Ma, tolto questo aspetto, la partita ha continuato a incattivirsi, mostrando quanto fosse falsa quella narrazione. La “rivoluzione” assistita dalla Nato non ha fatto emergere alcuna classe dirigente credibile, né ha portato ai compromessi sui quali costruire un nuovo patto sociale e quindi la pace.

E oggi la Libia è un Paese ancora senza controllo, senza alcuna forma di statualità, dove i commercianti di uomini imperversano buttando a mare i disperati che sognano una vita migliore in Europa. E a noi occidentali, soprattutto a noi italiani primi destinatari insieme ai greci delle rotte della disperazione, sembra interessare solo impedire che arrivino.
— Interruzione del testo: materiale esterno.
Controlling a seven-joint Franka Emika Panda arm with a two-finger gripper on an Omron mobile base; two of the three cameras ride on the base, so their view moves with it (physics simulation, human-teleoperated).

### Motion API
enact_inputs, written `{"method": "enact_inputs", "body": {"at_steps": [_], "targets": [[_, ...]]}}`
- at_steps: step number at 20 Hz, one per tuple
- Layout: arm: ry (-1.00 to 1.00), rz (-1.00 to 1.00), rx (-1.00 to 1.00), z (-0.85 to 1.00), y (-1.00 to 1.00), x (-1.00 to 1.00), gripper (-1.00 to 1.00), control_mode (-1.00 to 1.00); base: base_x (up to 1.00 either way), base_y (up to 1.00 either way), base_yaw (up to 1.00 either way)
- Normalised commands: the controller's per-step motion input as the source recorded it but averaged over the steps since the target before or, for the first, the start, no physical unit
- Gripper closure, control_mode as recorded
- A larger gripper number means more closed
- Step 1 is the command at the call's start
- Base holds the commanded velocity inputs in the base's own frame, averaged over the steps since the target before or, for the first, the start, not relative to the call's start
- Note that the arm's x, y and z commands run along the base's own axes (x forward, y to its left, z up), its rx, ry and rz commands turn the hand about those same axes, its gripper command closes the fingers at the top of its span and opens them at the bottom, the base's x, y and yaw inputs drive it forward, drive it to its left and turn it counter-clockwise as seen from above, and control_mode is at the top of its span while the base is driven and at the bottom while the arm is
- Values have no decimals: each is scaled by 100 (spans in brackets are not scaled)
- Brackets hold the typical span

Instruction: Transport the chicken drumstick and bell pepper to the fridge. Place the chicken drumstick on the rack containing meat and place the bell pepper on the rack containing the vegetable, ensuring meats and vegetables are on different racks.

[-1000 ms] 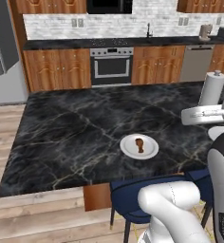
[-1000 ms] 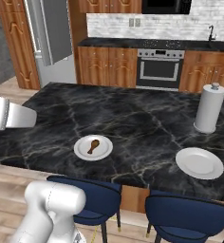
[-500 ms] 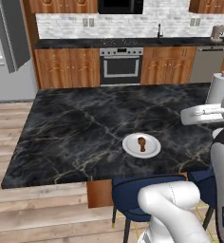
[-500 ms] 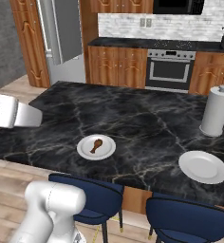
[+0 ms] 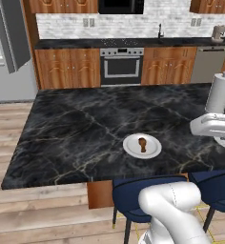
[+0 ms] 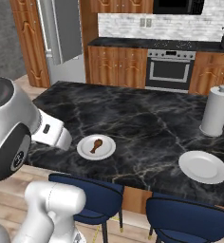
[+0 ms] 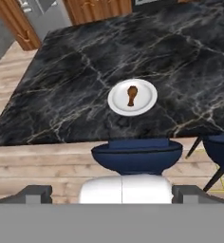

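From the hand view, the end effector (image 7: 112,190) stands wide and holds nothing, poised off the near edge of the bench (image 7: 76,61) above a blue stool (image 7: 136,155). At about twelve o'clock from it, well apart, a white plate (image 7: 144,107) carries the chicken drumstick (image 7: 131,94). The drumstick's long axis runs twelve to six, thick end far, thin bone end nearest. Farther off, at ten o'clock, stands the fridge (image 5: 5,47), its door open.
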Motion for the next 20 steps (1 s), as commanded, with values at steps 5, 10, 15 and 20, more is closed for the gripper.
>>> {"method": "enact_inputs", "body": {"at_steps": [5,10,15,20], "targets": [[22,-14,0,-34,0,34,-100,-100,0,0,0],[22,-8,1,-34,0,38,-100,-100,0,0,0],[12,0,0,-37,0,31,-100,-100,0,0,0],[11,0,0,-40,0,34,-100,-100,0,0,0]]}}
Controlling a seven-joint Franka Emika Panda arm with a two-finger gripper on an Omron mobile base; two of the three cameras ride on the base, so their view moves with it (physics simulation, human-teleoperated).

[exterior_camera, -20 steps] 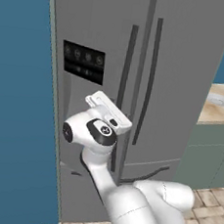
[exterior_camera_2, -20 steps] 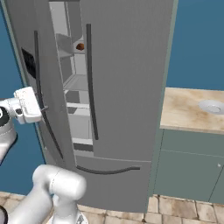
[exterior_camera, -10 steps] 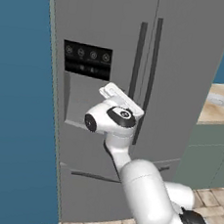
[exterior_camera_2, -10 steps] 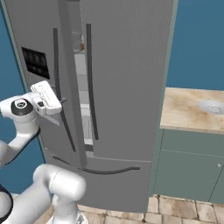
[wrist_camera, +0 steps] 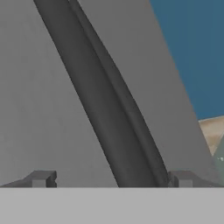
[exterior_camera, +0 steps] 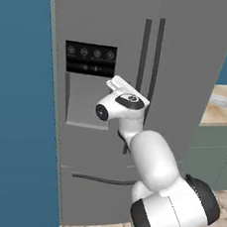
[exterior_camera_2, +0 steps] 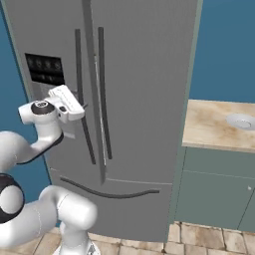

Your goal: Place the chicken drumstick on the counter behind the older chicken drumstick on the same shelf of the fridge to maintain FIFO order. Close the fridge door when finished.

Del resto, la vittoria di Trump nelle elezioni statunitensi ha tolto ogni remora a quanti dichiarano espressamente che i migranti sono nemici, tutti potenziali terroristi.

Né si tratta, come ancora poteva pensarsi fino a qualche anno fa, di minoranze, magari nutrite, ma comunque minoranze. Oggi la politica si fa in prevalenza con l'attenzione non alle effettive richieste sociali, soprattutto dei ceti più svantaggiati, ma ai brontolii di pance che anni e anni di disinformazione, di comunicazione isterica e senza controllo, hanno di fatto scollegato dal cervello e dal cuore.